I hope she lets her children know their father. It would be worth all the pain I have gone through, travelling across Europe each month and soaking-up my ex's hatred at every interaction.


mirror1962 54F
2 posts
9/29/2005 10:11 am

Amber when it comes to life it a difficult place to live.. The children will always be my world.. Your steps in seeing your son and working to seeing your son is a gold piece for him.. Money will never by love for that child.. You being there to show him you are his dad and you care will always be all you need.

Life isn't fair.. sometimes the father can give much better care then the mom.. I know this is hard.. but I have stayed married to my husband just separated and moved out of his bedroom cause I myself would not be able to take the children away from their dad.. He is a good man.

God bless you and folks like you is what keeps children safe within there walls

thank you for being you


Alias_46 57M

9/30/2005 7:42 pm

Amber... I was directed to your post by a post on Huntres7878's blog. I'm glad I stopped by!

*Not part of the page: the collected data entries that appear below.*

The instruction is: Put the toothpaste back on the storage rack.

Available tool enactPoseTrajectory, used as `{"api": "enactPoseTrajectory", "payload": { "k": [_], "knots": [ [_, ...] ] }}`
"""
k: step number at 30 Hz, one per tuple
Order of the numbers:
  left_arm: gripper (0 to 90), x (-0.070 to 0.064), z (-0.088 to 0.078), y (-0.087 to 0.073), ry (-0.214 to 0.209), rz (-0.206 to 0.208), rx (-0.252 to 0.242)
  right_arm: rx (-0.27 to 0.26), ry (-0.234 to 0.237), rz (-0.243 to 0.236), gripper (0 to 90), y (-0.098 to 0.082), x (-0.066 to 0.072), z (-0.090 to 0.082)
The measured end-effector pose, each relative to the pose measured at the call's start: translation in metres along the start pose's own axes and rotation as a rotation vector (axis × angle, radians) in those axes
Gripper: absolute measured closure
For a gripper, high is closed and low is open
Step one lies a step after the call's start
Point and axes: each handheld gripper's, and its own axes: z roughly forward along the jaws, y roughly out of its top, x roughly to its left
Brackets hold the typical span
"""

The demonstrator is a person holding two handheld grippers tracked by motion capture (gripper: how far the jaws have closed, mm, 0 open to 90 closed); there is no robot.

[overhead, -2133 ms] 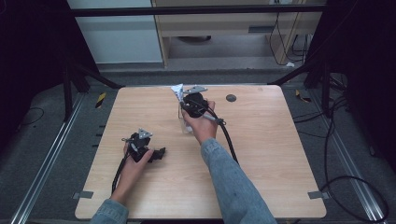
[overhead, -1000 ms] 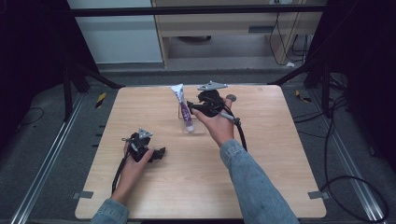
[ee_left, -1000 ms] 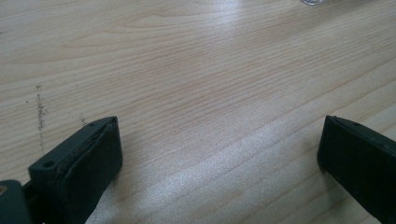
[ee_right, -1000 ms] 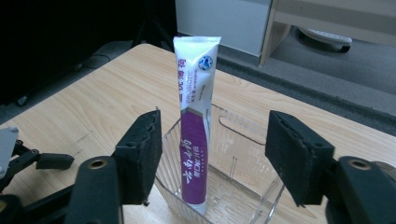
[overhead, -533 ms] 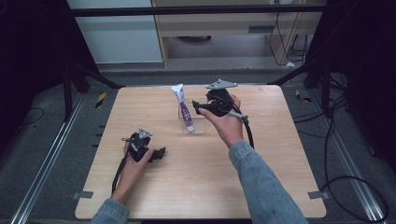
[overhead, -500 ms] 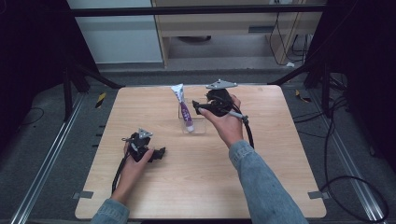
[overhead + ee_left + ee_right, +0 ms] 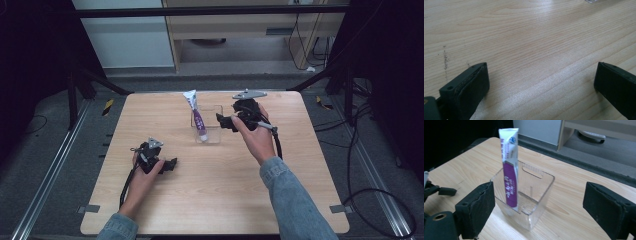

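Observation:
A white and purple tube (image 7: pixel 196 117) stands leaning in a clear plastic box (image 7: pixel 212 135) at the back middle of the wooden table (image 7: pixel 215 200). My right gripper (image 7: pixel 223 121) hovers just right of the box, jaws pointing at it. They have just been opening and stand open, with nothing pressed between them. In the right gripper view the tube (image 7: pixel 510 170) and box (image 7: pixel 537 205) sit just beyond the open right gripper (image 7: pixel 539 192). My left gripper (image 7: pixel 170 164) rests on the table at front left. In the left gripper view its jaws (image 7: pixel 541 75) stand open over bare wood.
Black frame legs stand at both back corners of the table. A yellow and black object (image 7: pixel 108 106) lies on the floor at back left. Cables (image 7: pixel 360 150) run over the floor at the right. A wooden shelf unit (image 7: pixel 240 25) stands behind.
My right gripper has let go of the tube, which now stands in the box, and has drawn back to the right with its jaws wider. The left hand has kept still.

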Motion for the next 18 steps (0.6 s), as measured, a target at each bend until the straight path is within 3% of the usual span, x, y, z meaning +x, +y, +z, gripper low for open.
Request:
{"api": "enactPoseTrajectory", "payload": {
  "k": [18],
  "knots": [
    [0.0, 0.000, 0.000, 0.000, 0.003, 0.005, 0.004, -0.010, -0.035, 0.040, 10.0, -0.026, -0.030, -0.019]
  ]
}}
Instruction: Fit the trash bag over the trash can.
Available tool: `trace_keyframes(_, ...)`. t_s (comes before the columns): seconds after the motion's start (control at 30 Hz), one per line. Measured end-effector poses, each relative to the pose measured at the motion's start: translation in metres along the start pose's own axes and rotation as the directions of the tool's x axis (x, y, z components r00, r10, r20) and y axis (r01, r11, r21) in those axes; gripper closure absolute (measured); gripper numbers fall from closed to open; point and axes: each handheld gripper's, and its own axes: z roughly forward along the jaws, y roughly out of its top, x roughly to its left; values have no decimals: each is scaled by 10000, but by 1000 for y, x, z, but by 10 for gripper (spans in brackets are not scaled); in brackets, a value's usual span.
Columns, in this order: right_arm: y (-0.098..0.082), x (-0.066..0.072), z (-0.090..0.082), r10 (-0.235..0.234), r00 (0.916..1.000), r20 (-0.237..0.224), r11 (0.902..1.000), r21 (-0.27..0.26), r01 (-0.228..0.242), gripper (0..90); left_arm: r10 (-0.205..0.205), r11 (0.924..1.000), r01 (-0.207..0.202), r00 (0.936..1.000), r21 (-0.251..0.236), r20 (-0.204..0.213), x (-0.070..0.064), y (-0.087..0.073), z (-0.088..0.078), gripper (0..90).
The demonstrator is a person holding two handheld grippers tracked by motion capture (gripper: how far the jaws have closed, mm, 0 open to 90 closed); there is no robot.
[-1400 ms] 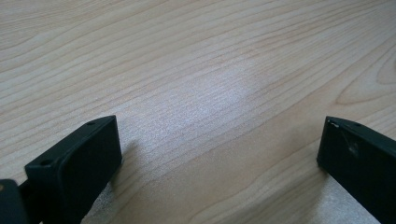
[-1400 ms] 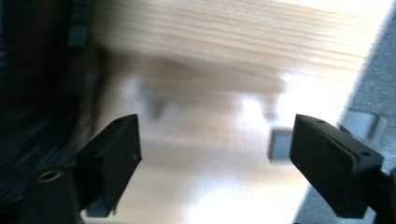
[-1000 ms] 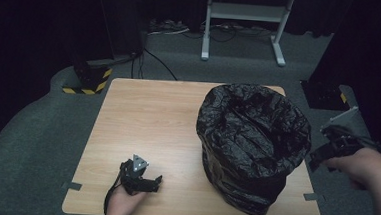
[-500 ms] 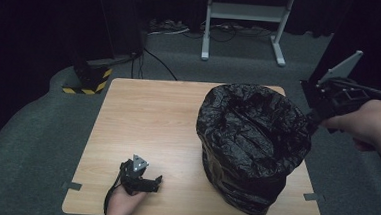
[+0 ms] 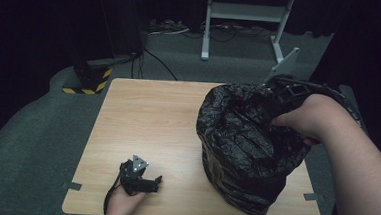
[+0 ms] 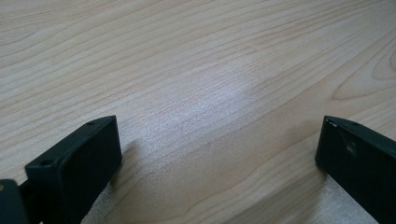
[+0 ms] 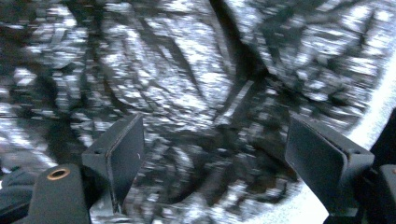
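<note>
A black crinkled plastic bag (image 5: 246, 141) stands upright on the right half of the wooden table (image 5: 148, 115), its mouth open at the top. My right gripper (image 5: 279, 93) hovers over the far right rim of the bag, its grey plate sticking up. In the right gripper view its jaws stand open (image 7: 215, 154) with blurred shiny bag plastic (image 7: 187, 70) beyond them and nothing between the pads. My left gripper (image 5: 141, 177) rests on the table near the front left edge. In the left gripper view it is open (image 6: 219, 154) over bare wood (image 6: 196, 70).
On the floor behind the table stand a white metal frame (image 5: 244, 13) and a yellow-and-black striped block (image 5: 87, 83) at the far left, with cables (image 5: 168, 28) between them. Grey carpet (image 5: 37, 128) surrounds the table.
My right hand has risen from beside the table's right edge and swung left, over the bag's rim. The left gripper has stayed put.
</note>
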Motion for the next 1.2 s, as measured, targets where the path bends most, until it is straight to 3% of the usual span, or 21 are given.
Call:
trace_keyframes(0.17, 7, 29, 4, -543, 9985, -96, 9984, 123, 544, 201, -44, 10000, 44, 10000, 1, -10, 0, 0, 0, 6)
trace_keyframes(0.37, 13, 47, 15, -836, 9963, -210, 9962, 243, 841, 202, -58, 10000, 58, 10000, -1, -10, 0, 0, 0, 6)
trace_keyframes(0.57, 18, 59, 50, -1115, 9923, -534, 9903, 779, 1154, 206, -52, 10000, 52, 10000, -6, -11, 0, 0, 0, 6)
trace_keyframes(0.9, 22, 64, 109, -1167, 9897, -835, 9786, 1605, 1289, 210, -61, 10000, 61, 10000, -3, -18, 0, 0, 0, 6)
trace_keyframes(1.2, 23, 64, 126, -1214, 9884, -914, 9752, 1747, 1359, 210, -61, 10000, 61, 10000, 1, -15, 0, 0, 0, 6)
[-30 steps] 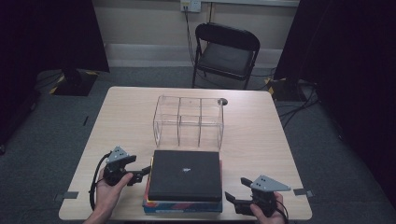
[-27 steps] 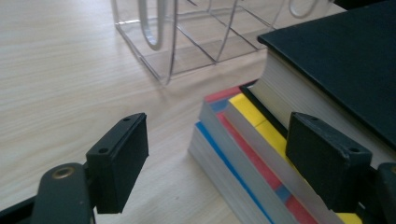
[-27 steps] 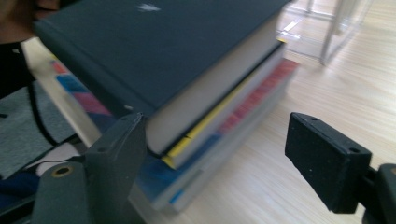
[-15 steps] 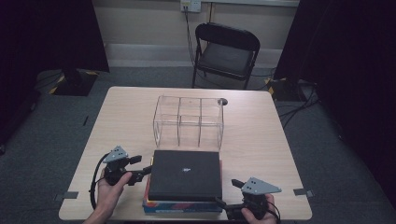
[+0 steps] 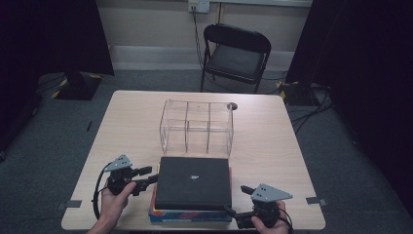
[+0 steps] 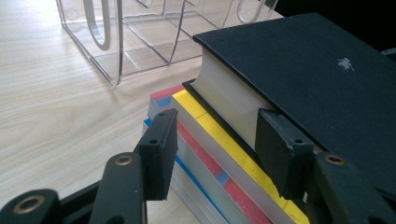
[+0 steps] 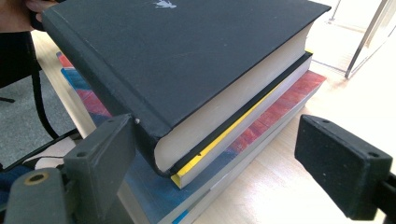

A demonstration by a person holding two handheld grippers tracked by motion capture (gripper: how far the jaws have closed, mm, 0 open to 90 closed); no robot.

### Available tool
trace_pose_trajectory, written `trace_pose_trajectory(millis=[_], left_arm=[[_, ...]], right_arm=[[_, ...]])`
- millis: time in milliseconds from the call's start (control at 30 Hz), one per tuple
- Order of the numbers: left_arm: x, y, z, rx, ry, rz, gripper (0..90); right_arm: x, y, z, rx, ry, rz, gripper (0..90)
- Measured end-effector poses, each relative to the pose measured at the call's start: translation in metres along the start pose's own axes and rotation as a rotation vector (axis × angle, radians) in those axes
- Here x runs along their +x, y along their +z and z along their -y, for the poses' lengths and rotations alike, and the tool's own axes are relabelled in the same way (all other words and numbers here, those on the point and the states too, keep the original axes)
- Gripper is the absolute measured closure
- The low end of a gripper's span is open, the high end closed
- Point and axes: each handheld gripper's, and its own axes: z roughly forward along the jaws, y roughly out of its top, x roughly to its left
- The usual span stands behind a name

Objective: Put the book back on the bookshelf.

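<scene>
**Book stack blocking the near edge, clear box guarding the middle**

The book stack [image 5: 194,187] is sitting at the table's [image 5: 131,122] near edge, filling the gap between the left gripper [image 5: 148,178] and the right gripper [image 5: 233,212]; the black book [image 6: 303,60] on top is overhanging the coloured ones, leaving little room beneath its cover. The clear compartment box [image 5: 197,126] is standing just behind the stack, closing off a straight reach forward; bare wood is lying open to the left and right of both, and along the far edge. A folding chair [image 5: 235,56] is standing beyond the table, well apart.
</scene>
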Motion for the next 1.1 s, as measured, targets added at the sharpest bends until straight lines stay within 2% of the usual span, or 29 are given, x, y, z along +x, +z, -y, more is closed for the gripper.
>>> trace_pose_trajectory(millis=[133,233,467,500,533,567,600,633,667,733,833,933,1000,1033,1067,1100], left_arm=[[-0.001,-0.001,0.0,0.004,-0.006,0.02,52.2],[-0.003,-0.003,0.0,0.012,0.017,0.022,54.7],[-0.003,-0.003,0.0,0.011,0.015,0.033,58.4],[-0.004,-0.003,0.0,0.015,0.018,0.047,58.4],[-0.004,-0.003,0.0,0.019,0.018,0.063,58.3],[-0.006,-0.002,0.001,0.025,0.024,0.077,57.2],[-0.006,-0.002,0.001,0.025,0.024,0.077,53.7],[-0.008,-0.001,0.001,0.031,0.03,0.061,50.5],[-0.008,-0.001,0.001,0.033,0.023,0.077,51.1],[-0.009,-0.001,0.001,0.031,0.027,0.077,51.2],[-0.01,-0.001,0.001,0.039,0.034,0.07,50.2],[-0.008,-0.001,0.001,0.052,0.019,0.069,39.0],[-0.006,-0.001,0.001,0.06,0.014,0.073,36.1],[-0.004,-0.001,0.0,0.057,0.008,0.068,36.1],[-0.001,-0.003,-0.003,0.024,-0.009,0.043,36.1],[0.002,-0.004,-0.005,0.014,-0.015,0.03,36.1]], right_arm=[[-0.001,0.0,0.0,0.001,0.001,-0.004,12.3],[0.001,0.0,0.0,-0.004,-0.015,0.005,12.3],[0.0,0.0,-0.001,-0.002,-0.013,-0.004,12.4],[-0.001,0.0,0.0,-0.003,-0.014,0.006,12.9],[-0.001,-0.002,0.0,-0.015,-0.016,0.041,14.9],[-0.005,-0.005,0.001,-0.034,-0.013,0.088,19.8],[-0.008,-0.006,0.002,-0.038,-0.008,0.095,22.1],[-0.013,-0.007,0.003,-0.042,0.021,0.082,22.6],[-0.017,-0.007,0.003,-0.043,0.044,0.07,22.6],[-0.02,-0.006,0.004,-0.045,0.056,0.059,22.4],[-0.019,-0.006,0.003,-0.04,0.038,0.075,20.2],[-0.02,-0.005,0.003,-0.04,0.047,0.069,19.3],[-0.019,-0.006,0.003,-0.043,0.042,0.069,22.0],[-0.018,-0.006,0.003,-0.047,0.043,0.062,24.6],[-0.017,-0.006,0.002,-0.053,0.048,0.058,25.6],[-0.016,-0.006,0.002,-0.058,0.052,0.058,26.0]])
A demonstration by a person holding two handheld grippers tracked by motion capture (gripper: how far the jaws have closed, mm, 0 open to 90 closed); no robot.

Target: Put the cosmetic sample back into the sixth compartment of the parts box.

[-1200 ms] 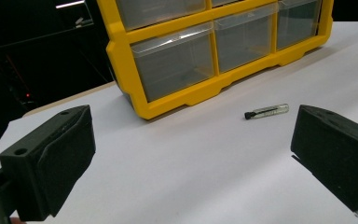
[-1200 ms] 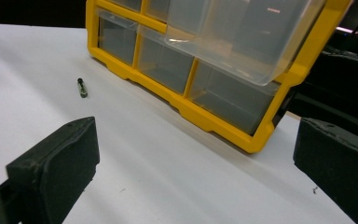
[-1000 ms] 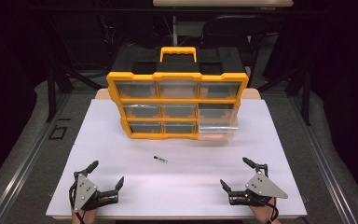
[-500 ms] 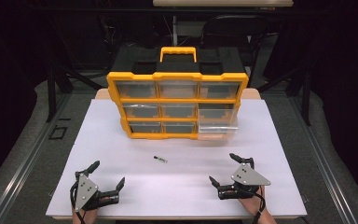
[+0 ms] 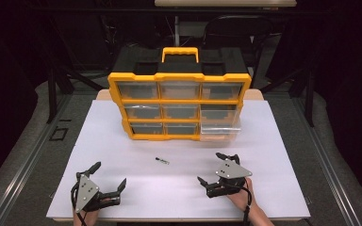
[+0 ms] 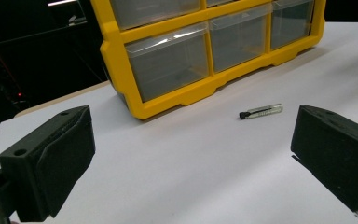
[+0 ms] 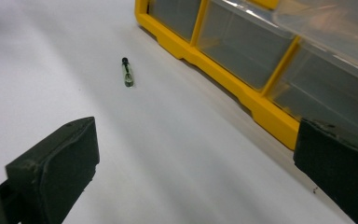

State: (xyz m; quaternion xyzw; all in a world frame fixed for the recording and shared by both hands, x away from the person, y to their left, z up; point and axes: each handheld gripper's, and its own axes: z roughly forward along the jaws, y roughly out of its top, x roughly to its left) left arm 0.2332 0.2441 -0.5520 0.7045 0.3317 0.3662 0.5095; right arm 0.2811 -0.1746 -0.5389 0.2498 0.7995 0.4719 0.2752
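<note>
a yellow organizer (image 5: 179, 106) with a handle on top and clear plastic drawers stands on the white table (image 5: 122, 141), toward its far side. it serves as the landmark here. its lower right drawer (image 5: 220, 128) is pulled out toward the person, clear of the yellow frame, while the other drawers sit flush.

a small vial (image 5: 162, 161) with a black cap lies flat on the table in front of the organizer, a little way out from its bottom edge and roughly below its middle column. nothing touches it. in the left gripper view the vial (image 6: 261, 111) lies with its black cap pointing left, near the organizer's lower front corner. in the right gripper view the vial (image 7: 127, 72) lies with its cap pointing away, off to the left of the organizer's base.

the left gripper (image 5: 107, 175) rests low over the table, well in front of the organizer and out beyond its left corner, close to the near table edge. its jaws are spread wide and hold nothing.

the right gripper (image 5: 213, 168) is in front of the organizer below the pulled-out drawer, nearer to it than the left gripper is, and to the right of the vial, apart from it. its jaws are also spread wide and empty. a hand (image 5: 241, 197) holds it from the near edge.
</note>
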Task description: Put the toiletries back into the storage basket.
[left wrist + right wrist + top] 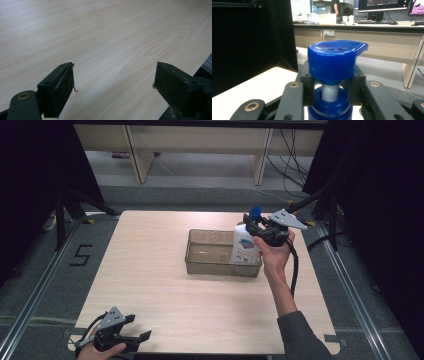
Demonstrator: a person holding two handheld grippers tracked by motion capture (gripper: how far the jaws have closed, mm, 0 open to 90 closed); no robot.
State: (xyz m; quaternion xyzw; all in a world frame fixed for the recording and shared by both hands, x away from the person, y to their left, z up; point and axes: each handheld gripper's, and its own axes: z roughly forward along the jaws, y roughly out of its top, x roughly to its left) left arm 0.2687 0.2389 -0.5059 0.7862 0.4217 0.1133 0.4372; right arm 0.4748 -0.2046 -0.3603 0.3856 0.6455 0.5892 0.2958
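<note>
One pump bottle (244, 245) stands upright inside the tray (200, 265), right gripper (260, 227) clamped beneath its pump; left gripper (113, 82) idles agape. Next: release, probably, then withdraw clear.

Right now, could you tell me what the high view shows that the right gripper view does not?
High view alone: the clear tray, the bottle's white body standing in it, and the open left claw near the table's front edge. Right gripper view alone: a far desk with monitors. Both: the right claw shut below the blue pump cap.
</note>
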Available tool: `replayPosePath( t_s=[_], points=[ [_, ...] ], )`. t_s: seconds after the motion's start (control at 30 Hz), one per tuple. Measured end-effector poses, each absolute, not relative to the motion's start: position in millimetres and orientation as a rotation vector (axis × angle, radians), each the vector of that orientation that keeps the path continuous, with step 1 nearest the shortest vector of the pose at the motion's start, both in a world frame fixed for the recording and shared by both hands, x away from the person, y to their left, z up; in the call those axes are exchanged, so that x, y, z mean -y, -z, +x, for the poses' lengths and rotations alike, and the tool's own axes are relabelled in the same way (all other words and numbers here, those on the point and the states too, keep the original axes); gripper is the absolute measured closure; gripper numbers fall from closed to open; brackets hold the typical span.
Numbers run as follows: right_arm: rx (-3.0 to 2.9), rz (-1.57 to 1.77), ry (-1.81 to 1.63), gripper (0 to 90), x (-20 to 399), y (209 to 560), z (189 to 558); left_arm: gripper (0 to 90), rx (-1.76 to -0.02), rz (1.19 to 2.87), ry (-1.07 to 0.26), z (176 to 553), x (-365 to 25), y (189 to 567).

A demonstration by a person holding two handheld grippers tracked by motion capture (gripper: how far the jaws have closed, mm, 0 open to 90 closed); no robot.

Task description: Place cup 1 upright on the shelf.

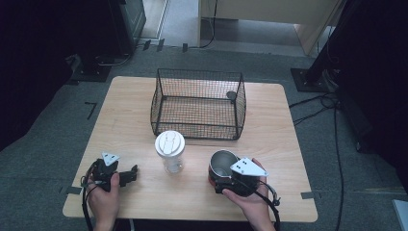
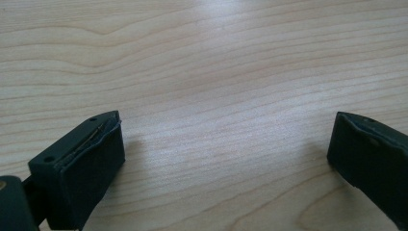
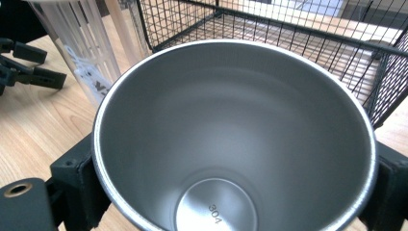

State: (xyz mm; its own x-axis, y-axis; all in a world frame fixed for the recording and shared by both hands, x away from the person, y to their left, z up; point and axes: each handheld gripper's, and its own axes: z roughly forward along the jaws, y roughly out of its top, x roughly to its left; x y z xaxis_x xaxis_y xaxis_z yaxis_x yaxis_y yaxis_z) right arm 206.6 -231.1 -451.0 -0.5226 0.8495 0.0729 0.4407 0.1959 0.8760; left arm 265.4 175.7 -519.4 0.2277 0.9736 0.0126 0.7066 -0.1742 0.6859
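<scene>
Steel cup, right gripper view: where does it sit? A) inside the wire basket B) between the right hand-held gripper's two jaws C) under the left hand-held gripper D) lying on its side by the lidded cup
B: the steel cup stands upright with a black jaw of the right hand-held gripper against each side, in front of the wire basket.

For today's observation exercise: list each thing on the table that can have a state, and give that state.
Steel cup: upright, empty, between the right gripper's jaws.
Plastic cup: upright, lid on.
Basket: upright, open-topped, one small dark thing inside.
Left gripper: open, nothing between its jaws, low over the table.
</scene>
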Motion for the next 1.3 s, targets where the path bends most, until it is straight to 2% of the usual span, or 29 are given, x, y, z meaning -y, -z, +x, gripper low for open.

I am lucky in that after all the upset, the arguments, and the words spat out in fear... we both came to realize that we brought a beautiful and wonderful human being into this world that is a part of both of us and by remaining friends and supporting each other as the other parent of our child... that child will be stronger, more successful and above all - happier!

I have a beautiful daughter that is the most important thing in my life... and her mother is like the sister I never had.

One sad side to this story is a few women I have met in my life that can't deal with me having any kind of relationship with my daughter's mother! The accusations and insults I have had thrown at me... being told that I am incapable of "moving on"... in hindsight I know I was with the wrong person... but it doesn't lessen the hurt you feel when all along you know you are doing the RIGHT thing!

Another sad side to this story is a few men I have met in my life who don't seem to want to take the time to be with their children. I can't imagine a life not watching my daughter grow into a woman. I can't imagine not having my little girl (who's not so little anymore) hug me for no reason... cuddle up with me on the couch and watch MY TV show... or fall asleep beside because she's watching HER movie for the 100th time!

Thanks again for this post Amber!


Merrysunshine 58F
16 posts
10/15/2005 8:24 pm

you could not be more right. My children have suffered so with out their father in their lives. He has not shown an interest or paid a dime in 10 yrs. Yet, I will not say one bad thing about him to the children. I try to help them understand that he is ill, and he loves them in his own way. But I know the damage has been done.


rm_sharksnsails 46M
738 posts
2/4/2006 5:24 pm

I wake up every day and hate life, because my ex has kept them out of my life with threats, and legal measures, and lies...

and so now I am a dad with precious few memories and even fewer moments with them,

I dream of a heaven where I get to watch them grow up and be dad.
If I knew it was so, I would not wait to fly there.